-- Exercise --
Return, from the listing that follows, each line containing the word "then".

-- Given data --
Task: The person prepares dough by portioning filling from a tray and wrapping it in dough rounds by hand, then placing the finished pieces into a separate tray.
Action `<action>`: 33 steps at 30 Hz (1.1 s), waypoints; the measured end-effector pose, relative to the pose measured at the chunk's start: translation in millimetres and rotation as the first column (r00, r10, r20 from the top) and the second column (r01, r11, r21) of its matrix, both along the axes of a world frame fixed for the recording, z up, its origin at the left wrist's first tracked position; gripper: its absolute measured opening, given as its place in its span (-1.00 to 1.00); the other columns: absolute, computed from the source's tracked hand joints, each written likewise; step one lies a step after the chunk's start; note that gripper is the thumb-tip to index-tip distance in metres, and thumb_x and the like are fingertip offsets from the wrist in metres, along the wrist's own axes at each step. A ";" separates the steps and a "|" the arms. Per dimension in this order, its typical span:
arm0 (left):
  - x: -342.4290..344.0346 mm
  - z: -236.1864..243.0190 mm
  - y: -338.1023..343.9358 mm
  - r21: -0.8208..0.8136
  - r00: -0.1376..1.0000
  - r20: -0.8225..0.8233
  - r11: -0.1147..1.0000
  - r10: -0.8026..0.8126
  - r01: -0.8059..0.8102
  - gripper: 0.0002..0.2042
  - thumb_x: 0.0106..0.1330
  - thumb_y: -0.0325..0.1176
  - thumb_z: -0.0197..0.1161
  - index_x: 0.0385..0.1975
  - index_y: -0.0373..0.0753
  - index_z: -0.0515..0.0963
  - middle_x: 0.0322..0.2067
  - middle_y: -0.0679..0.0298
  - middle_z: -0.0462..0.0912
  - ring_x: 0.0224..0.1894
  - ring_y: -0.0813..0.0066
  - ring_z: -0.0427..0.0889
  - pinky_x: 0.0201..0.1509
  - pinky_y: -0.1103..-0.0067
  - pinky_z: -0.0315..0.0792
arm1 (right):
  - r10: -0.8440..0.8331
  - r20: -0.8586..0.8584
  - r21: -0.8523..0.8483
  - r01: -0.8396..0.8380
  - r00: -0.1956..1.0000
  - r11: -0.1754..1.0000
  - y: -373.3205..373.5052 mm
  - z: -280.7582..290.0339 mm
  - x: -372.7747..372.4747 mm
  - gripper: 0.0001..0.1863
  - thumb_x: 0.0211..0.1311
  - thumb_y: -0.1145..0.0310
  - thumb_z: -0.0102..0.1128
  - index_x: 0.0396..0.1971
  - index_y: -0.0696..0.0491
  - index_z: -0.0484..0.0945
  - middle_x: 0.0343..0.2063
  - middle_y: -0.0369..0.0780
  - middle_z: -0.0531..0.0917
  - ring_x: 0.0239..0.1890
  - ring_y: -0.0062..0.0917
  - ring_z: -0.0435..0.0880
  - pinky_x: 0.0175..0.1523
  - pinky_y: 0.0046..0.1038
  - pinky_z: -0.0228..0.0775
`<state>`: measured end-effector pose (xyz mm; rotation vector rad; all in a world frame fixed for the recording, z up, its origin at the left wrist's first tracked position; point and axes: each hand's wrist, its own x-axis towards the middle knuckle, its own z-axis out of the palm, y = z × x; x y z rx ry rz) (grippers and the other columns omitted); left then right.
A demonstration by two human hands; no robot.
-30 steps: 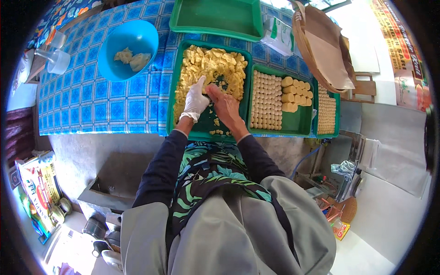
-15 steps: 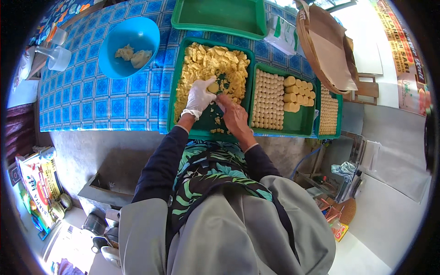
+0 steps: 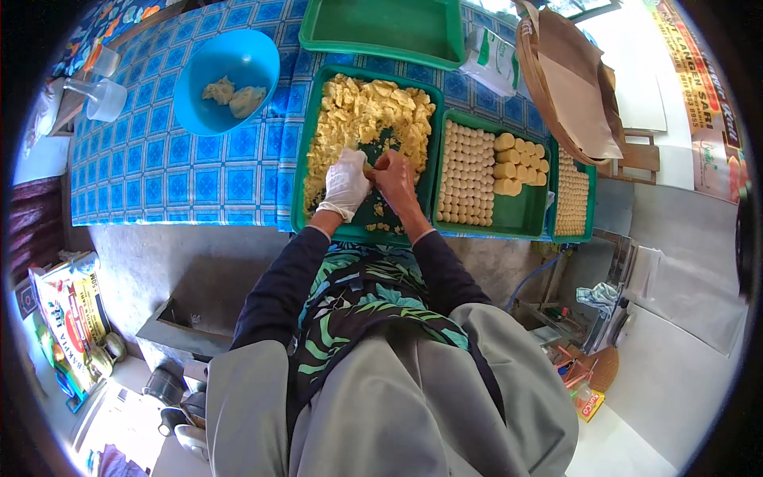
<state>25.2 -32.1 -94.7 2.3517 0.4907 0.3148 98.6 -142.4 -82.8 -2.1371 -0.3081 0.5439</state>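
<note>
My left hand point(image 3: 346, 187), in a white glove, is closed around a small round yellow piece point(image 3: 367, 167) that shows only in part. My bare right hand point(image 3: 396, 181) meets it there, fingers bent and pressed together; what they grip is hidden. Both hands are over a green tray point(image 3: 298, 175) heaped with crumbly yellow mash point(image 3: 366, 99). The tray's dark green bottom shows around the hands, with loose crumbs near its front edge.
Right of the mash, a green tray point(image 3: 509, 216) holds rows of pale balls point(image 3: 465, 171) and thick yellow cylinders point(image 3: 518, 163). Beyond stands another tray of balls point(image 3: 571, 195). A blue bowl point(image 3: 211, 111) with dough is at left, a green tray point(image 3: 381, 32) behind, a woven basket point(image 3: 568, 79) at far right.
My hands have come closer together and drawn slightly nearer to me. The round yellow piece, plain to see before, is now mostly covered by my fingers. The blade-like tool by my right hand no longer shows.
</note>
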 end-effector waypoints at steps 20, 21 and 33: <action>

-- Exercise result --
Task: The person prepares dough by portioning filling from a tray and wrapping it in dough rounds by hand, then placing the finished pieces into a separate tray.
`<state>`: measured end-effector pose (xyz mm; rotation vector rad; all in a world frame fixed for the recording, z up, its origin at the left wrist's first tracked position; point and axes: each hand's wrist, its own x-axis towards the middle knuckle, its own z-axis out of the palm, y = z × x; x y z rx ry rz) (grippers and the other columns omitted); left then right.

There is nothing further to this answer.